— EXERCISE REQUIREMENTS —
Pull every line holding the string "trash" from the records below.

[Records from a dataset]

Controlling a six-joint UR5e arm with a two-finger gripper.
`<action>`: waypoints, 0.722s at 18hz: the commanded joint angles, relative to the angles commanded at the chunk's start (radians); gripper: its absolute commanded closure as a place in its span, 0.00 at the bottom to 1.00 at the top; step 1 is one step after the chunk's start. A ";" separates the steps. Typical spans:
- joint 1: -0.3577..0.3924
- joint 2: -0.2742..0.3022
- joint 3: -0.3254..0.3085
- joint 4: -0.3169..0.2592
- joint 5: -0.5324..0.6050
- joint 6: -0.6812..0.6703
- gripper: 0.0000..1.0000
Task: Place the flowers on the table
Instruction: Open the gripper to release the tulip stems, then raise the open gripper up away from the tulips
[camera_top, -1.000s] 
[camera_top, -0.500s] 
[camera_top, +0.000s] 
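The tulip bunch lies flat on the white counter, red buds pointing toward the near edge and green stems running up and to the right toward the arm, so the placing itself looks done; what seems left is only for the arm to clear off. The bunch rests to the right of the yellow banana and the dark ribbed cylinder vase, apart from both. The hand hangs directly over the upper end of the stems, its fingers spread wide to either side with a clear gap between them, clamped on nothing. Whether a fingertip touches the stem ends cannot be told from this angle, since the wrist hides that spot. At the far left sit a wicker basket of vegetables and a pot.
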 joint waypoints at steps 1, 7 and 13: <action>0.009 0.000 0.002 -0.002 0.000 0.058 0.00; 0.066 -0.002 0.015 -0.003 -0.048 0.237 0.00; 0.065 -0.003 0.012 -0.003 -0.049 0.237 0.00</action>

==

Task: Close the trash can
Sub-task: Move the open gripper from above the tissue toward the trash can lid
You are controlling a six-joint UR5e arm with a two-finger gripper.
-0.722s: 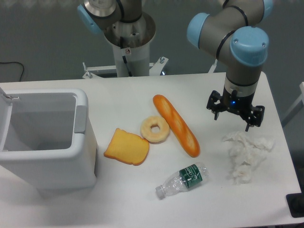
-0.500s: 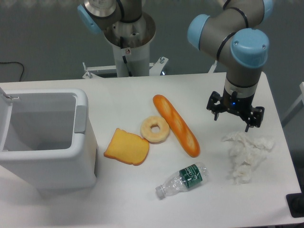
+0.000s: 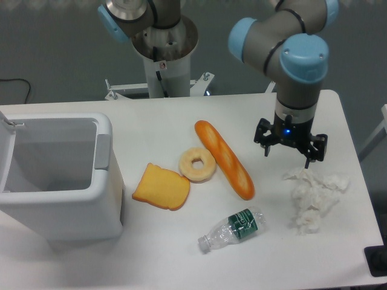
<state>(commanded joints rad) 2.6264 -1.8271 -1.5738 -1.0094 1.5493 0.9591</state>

— SOLUTION FOR THIS EXERCISE —
Task: Close the trash can
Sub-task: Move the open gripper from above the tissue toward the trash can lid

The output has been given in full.